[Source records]
_ _ _ _ _ _ _
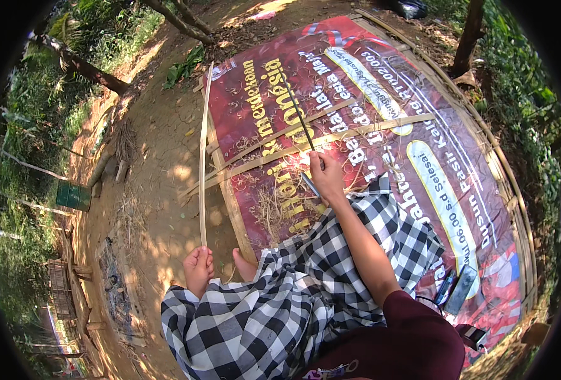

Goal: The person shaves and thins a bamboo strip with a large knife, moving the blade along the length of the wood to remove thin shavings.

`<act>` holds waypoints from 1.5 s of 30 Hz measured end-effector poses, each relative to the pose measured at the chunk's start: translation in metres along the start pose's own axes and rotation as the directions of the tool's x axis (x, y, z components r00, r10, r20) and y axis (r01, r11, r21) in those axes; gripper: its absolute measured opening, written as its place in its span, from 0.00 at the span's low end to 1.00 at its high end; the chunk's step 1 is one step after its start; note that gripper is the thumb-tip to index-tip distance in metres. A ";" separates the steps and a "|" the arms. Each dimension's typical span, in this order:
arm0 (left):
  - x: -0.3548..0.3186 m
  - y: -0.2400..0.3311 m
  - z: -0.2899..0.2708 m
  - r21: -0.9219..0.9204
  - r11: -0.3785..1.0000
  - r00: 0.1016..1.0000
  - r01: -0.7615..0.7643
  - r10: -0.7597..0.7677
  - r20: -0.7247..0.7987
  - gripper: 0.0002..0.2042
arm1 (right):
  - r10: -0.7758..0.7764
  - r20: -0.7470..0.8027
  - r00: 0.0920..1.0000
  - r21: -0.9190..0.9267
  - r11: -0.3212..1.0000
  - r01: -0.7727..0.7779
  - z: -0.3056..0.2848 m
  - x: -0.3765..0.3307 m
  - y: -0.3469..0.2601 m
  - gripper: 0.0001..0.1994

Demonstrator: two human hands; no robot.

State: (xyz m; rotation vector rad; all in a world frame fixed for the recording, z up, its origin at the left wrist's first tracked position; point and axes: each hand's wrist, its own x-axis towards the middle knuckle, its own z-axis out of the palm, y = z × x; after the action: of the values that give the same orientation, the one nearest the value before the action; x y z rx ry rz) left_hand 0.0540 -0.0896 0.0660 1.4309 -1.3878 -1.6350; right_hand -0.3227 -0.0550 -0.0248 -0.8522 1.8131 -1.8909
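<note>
My left hand (198,268) is a closed fist at the left edge of the checkered cloth, around the lower end of a long pale bamboo strip (204,158). The strip stands up from the fist toward the far side. My right hand (327,177) grips a slender knife-like tool (299,117). Its long dark shaft points away from me, and a grey, blade-like end shows below the fingers. Two more bamboo strips (369,125) lie across the red printed banner (255,95), beneath my right hand. Curly shavings (268,212) are scattered around them.
A black-and-white checkered cloth (249,323) covers my lap, with a bare foot (244,265) beside it. A phone-like dark object (460,290) lies at the right. The banner covers a bamboo-edged platform (505,180). Tree trunks (469,38) and a green container (73,195) stand around.
</note>
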 end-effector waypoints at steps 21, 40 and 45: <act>-0.037 0.160 -0.191 0.466 0.867 0.922 -0.175 0.310 -0.231 0.07 | -0.154 0.196 0.968 0.487 0.872 0.040 0.012 -0.091 -0.108 0.27; -0.039 0.164 -0.164 0.402 0.735 0.682 -0.546 0.669 -0.296 0.10 | -0.336 0.295 0.895 0.159 0.940 0.300 0.019 -0.109 -0.094 0.23; -0.014 0.088 -0.092 0.000 0.908 0.907 -0.420 0.420 -0.022 0.09 | -0.457 0.457 0.763 -0.248 0.758 0.603 0.014 -0.111 -0.082 0.14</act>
State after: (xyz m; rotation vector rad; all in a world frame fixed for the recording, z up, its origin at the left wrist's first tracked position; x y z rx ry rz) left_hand 0.1254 -0.1356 0.1618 1.0462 -1.5499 -1.3368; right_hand -0.2202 0.0143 0.0376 -1.9212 1.8347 -1.5029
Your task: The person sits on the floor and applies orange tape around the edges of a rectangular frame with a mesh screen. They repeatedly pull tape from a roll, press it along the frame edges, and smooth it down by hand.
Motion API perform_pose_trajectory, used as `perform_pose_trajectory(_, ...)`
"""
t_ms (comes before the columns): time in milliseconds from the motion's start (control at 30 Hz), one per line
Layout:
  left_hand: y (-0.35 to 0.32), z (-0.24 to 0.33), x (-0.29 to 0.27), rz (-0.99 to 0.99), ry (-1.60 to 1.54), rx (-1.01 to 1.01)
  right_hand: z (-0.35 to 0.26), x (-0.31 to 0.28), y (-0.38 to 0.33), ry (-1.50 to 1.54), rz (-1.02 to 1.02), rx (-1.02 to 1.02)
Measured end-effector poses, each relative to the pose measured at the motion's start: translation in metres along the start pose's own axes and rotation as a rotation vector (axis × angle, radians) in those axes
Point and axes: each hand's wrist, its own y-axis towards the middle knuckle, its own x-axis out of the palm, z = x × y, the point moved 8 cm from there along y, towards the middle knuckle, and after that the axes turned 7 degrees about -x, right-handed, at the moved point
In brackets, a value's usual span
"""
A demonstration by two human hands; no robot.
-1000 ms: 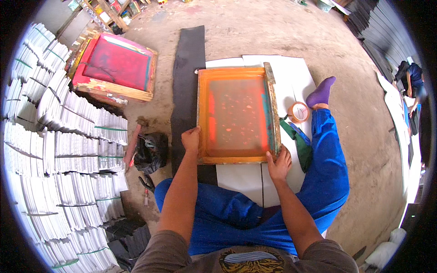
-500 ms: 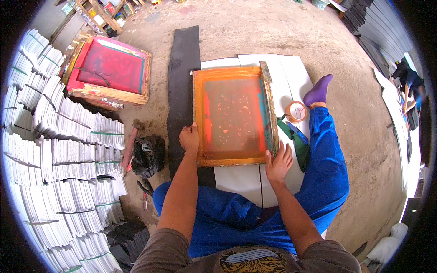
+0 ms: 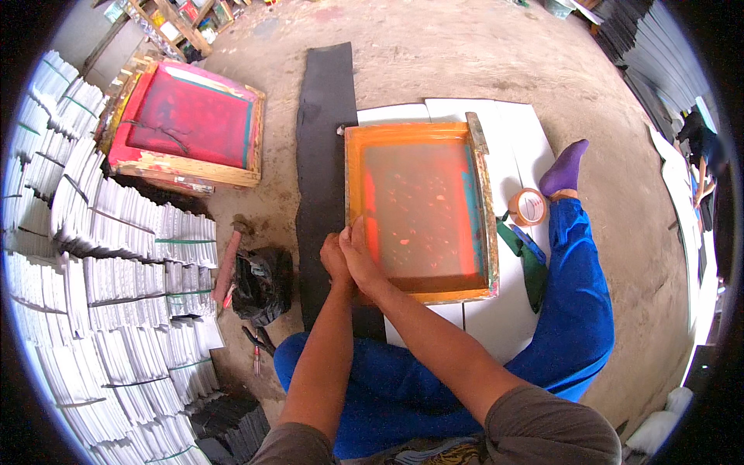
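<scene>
A wooden screen printing frame (image 3: 418,297) lies in front of me on white sheets, its mesh (image 3: 415,201) brownish with orange-red and teal borders and small pale marks. At the frame's left side, near the lower corner, my left hand (image 3: 335,257) is closed on the edge. My right hand (image 3: 363,260) reaches across to the same edge and rests against the left, its fingers together and partly hidden. A black strip of sheet (image 3: 325,132) lies along the left of the frame. To its right are a roll of tape (image 3: 527,208) and a green cloth (image 3: 533,283).
A second frame with red mesh (image 3: 194,116) rests on a stack at the upper left. Bundled white paper stacks (image 3: 116,287) line the left. A black plastic bag (image 3: 262,283) and a pink-handled tool (image 3: 227,263) sit nearby. Another person (image 3: 701,147) is at far right.
My right hand has left the frame's lower right corner and crossed to its left edge, beside my left hand. The whole view has shifted slightly; my left hand stays at the edge.
</scene>
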Motion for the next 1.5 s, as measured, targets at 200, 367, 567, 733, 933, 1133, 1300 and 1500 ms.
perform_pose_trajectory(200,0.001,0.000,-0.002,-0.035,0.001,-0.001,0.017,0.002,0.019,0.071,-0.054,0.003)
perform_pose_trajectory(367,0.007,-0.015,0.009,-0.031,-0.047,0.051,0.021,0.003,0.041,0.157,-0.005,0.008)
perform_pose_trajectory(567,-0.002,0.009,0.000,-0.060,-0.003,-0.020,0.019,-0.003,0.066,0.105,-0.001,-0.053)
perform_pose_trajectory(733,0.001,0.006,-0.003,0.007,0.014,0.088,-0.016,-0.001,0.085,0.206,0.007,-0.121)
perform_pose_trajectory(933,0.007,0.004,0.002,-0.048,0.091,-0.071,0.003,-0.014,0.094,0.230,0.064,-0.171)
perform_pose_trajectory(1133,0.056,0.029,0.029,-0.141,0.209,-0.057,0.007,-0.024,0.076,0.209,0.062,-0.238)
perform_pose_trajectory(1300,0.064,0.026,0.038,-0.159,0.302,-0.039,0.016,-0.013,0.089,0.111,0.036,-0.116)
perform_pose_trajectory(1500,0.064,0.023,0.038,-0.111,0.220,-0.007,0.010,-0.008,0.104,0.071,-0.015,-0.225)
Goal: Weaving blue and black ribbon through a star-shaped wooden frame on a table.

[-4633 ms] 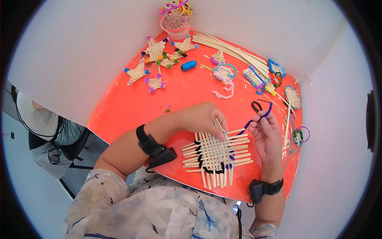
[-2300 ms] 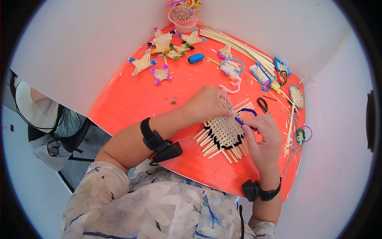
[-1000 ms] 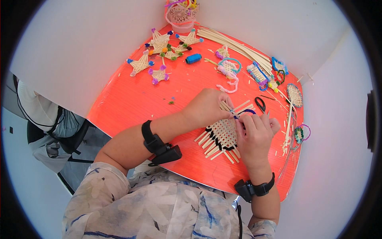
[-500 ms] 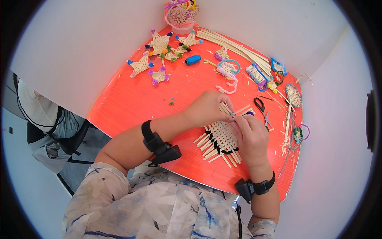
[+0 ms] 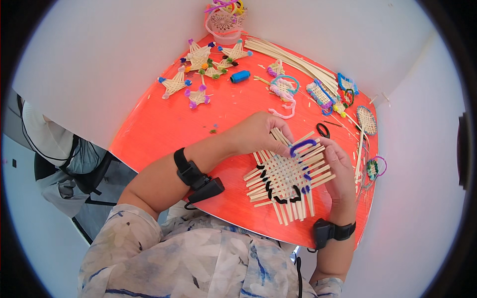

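Note:
A woven mat of pale flat strips point(image 5: 285, 174), its loose strip ends sticking out all round, is between my hands over the near right of the table. A black pipe cleaner point(image 5: 269, 187) runs along its left and near edges. A dark purple pipe cleaner point(image 5: 304, 142) loops over the far right strips and winds down the right side. My left hand point(image 5: 266, 134) pinches the mat's far edge between thumb and fingers, beside the purple loop. Curled round the strip ends at the right edge is my right hand point(image 5: 341, 166); some of its fingertips are hidden behind the mat.
Beyond the mat lie black-handled scissors point(image 5: 323, 130), partly covered by my right hand. Star-shaped woven pieces point(image 5: 174, 83), a blue spool point(image 5: 240, 76), a strip bundle point(image 5: 293, 59) and a pink basket point(image 5: 226, 25) stand farther back. White panels point(image 5: 124, 44) border the red table point(image 5: 164, 129).
My right hand has moved from the far edge near my left hand out to the mat's right side. The mat has turned and shows more of its right part and the purple pipe cleaner.

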### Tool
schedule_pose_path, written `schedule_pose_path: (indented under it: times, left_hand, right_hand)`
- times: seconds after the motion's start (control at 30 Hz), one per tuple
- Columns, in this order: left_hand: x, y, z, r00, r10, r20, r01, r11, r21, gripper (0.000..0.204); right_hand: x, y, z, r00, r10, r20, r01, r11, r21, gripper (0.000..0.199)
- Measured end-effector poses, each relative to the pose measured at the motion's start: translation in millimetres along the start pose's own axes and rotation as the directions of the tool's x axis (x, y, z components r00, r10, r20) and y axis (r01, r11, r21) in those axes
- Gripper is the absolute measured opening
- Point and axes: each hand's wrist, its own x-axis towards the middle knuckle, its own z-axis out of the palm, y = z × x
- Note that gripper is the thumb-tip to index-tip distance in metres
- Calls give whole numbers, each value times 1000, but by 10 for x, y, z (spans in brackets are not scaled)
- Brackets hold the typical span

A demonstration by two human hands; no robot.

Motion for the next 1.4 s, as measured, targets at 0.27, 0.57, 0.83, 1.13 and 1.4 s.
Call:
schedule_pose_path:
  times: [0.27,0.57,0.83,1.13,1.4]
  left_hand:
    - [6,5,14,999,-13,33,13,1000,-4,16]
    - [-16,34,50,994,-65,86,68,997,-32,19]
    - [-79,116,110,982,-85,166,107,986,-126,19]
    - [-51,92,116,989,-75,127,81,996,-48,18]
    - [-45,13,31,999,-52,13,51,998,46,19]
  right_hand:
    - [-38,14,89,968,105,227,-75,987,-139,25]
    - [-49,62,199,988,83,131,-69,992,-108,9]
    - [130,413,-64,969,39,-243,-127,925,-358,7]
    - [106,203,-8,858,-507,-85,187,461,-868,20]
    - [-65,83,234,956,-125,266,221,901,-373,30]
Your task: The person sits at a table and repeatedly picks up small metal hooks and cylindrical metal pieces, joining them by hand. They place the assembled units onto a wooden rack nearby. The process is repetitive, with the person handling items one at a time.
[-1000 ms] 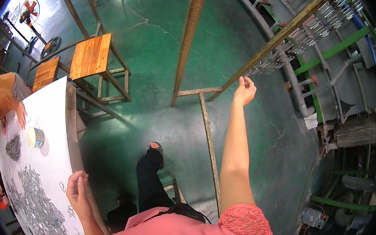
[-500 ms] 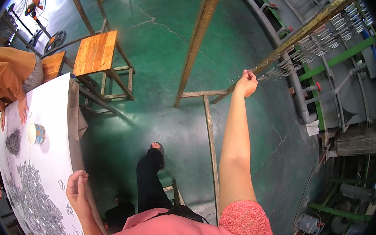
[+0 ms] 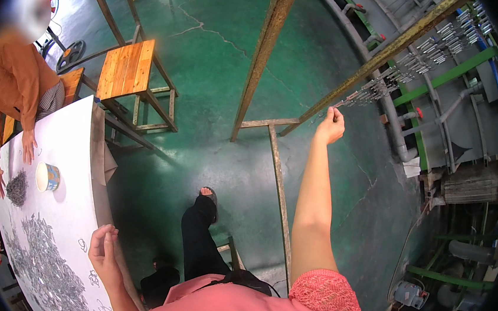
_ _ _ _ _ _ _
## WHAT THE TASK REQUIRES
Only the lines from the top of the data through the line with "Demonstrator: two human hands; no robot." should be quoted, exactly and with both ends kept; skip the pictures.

## EXERCISE ANSWER
Goal: The person shaves and thins a bamboo strip with a large knife, moving the blade along the length of the wood to remove thin shavings.

`<act>` holds waypoints from 1.5 s of 30 Hz measured end-effector poses, each relative to the pose measured at the chunk's start: translation in metres along the start pose's own axes and rotation as the directions of the tool's x axis (x, y, z components r00, r10, r20) and y axis (r01, r11, r21) in those axes; gripper: its absolute measured opening, written as its place in its span, from 0.00 at the span's low end to 1.00 at its high end; the chunk's step 1 is one step after its start; note that gripper is the thumb-tip to index-tip distance in metres. A ";" separates the steps and a "|" the arms. Each dimension's typical span, in this order:
arm0 (left):
  - x: -0.3548..0.3186 m
  - y: -0.2400..0.3311 m
  - z: -0.2899..0.2708 m
  - r21: -0.9219..0.9204
  - r11: -0.3785..1.0000
  - r00: 0.1016..1.0000
  - r01: -0.7615..0.7643
  - r10: -0.7597..0.7677
  - r20: -0.7247..0.7987
  - gripper: 0.0002..0.2042
arm1 (right):
  - r10: -0.7758..0.7764
  - r20: -0.7470..0.8027
  - r00: 0.0920..1.0000
  - r21: -0.9190..0.9267
  - r11: -0.3212..1.0000
  - r01: -0.7727..0.7779
  - z: -0.3056..0.2848 m
  - x: -0.3765..0.3307 m
  - y: -0.3469..0.2601 m
  - gripper: 0.0001..0.1994

Demonstrator: two human hands; no robot.

The exercise was worked through completely.